To the extent necessary to decision and when presented, the reviewing court shall decide all relevant questions of law, interpret constitutional and statutory provisions, and determine the meaning or applicability of the terms of an agency action. The reviewing court shall

(1) compel agency action unlawfully withheld or unreasonably delayed; and

(2) hold unlawful and set aside agency action, findings, and conclusions found to be

(D) without observance of procedure required by law; . . .

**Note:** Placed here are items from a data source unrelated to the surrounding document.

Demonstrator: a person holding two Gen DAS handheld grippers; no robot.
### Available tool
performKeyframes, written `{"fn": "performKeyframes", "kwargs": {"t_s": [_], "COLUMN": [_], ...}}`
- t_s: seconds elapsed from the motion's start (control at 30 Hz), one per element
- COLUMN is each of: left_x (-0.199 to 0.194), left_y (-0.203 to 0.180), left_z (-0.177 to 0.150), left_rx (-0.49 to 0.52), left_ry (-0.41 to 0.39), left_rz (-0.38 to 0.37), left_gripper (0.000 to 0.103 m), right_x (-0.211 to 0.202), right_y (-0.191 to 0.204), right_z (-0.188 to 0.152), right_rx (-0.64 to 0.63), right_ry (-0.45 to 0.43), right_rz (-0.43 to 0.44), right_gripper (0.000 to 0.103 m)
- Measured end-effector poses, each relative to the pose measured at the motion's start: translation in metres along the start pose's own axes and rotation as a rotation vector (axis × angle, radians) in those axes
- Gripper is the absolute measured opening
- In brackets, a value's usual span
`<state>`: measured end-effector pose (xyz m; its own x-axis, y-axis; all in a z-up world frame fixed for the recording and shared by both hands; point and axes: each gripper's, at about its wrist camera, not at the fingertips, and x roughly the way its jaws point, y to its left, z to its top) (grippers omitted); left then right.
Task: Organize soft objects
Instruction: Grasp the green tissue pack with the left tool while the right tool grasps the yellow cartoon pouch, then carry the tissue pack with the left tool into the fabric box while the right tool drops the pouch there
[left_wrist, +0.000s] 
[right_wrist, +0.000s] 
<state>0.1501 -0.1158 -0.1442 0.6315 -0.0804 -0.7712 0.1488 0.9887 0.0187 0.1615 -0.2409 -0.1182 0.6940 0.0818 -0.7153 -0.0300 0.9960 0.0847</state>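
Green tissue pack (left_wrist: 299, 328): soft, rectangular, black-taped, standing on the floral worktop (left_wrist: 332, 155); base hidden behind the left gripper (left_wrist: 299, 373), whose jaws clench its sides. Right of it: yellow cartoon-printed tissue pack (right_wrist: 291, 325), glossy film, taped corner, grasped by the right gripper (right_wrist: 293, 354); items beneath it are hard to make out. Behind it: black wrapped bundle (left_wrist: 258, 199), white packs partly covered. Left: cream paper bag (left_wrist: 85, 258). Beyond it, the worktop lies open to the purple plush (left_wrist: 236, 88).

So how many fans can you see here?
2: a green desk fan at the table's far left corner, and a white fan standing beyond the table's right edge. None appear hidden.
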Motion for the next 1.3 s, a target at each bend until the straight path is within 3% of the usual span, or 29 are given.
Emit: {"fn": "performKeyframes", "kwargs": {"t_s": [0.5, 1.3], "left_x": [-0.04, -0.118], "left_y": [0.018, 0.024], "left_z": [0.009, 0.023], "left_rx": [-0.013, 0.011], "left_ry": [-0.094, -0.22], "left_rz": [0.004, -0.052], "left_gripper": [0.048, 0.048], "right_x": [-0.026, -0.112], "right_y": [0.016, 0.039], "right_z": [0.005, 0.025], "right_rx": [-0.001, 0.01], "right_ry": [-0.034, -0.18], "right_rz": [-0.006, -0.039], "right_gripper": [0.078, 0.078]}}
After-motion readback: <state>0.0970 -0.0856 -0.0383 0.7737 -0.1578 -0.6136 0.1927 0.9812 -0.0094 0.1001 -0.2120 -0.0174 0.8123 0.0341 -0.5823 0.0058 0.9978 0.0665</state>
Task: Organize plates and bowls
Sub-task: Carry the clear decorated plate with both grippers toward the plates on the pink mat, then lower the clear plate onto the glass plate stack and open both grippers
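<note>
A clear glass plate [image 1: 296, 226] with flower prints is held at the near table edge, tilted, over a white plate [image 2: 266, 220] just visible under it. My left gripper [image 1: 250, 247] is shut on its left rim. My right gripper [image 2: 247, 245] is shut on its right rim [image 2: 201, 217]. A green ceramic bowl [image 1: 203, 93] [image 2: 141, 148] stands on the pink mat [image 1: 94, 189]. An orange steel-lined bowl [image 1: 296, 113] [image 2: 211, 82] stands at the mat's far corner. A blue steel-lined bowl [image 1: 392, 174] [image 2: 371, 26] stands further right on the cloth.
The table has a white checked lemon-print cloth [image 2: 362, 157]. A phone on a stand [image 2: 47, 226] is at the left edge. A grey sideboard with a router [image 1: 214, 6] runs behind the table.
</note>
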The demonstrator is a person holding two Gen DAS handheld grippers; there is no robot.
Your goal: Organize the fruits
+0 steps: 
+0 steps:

It was also argued before the district court and this court that the common law doctrine of laches can be invoked to bar dilatory agency action. The district court's opinion did not rely on this doctrine in dismissing the suit below because the court was uncertain whether the laches doctrine can be applied to bar actions by the sovereign. We express no opinion on whether this doctrine can operate to bar federal agency action since we dispose of this case on narrower grounds. We note, however, that many of those courts which have applied section 706(1) in dismissing dilatory agency actions have simultaneously refused to apply the laches doctrine because of its uncertain parameters. See, e. g., E.E.O.C. v. Moore Group, Inc., 416 F.Supp. 1002 (N.D.Ga.1976). For a case applying this doctrine to bar suit by the EEOC in a Title VII case, See E.E.O.C. v. C & D Sportswear Corp., 398 F.Supp. 300 (M.D.Ga.1975)


These courts place additional reliance on section 706(2) which provides in relevant part that a reviewing court shall "hold unlawful and set aside agency action . . . found to be . . . without observance of procedure required by law" and on section 555(b) which states that "(w)ith due regard for the convenience and necessity of the parties or their representatives and within a reasonable time, each agency shall proceed to conclude a matter presented to it." See E.E.O.C. v. Moore Group, Inc., supra, 416 F.Supp. at 1004, n.3


It should be noted that the heavy work load faced by the E.E.O.C. has not been considered an adequate explanation for procrastination:

This Court is not unmindful of the "undisputed workload and overburdened staff" of the E.E.O.C. Chromcraft, supra, 465 F.2d at 747-48. But there must be a limit to the prejudice and inconvenience that can be placed on an employer because of the agency's inability or unwillingness to act promptly. The length of time involved herein, 5-7 years, is simply too long without any other reason to excuse the delay. The public policy expressed in Title VII of the Act was declared by Congress. The Commission itself was established by Congress. If Congress does not see fit to adequately staff or fund the Commission to carry out its declaration of policy, that is also a congressional decision . . . E.E.O.C. v. Bell Helicopter Co., supra, 426 F.Supp. at 793.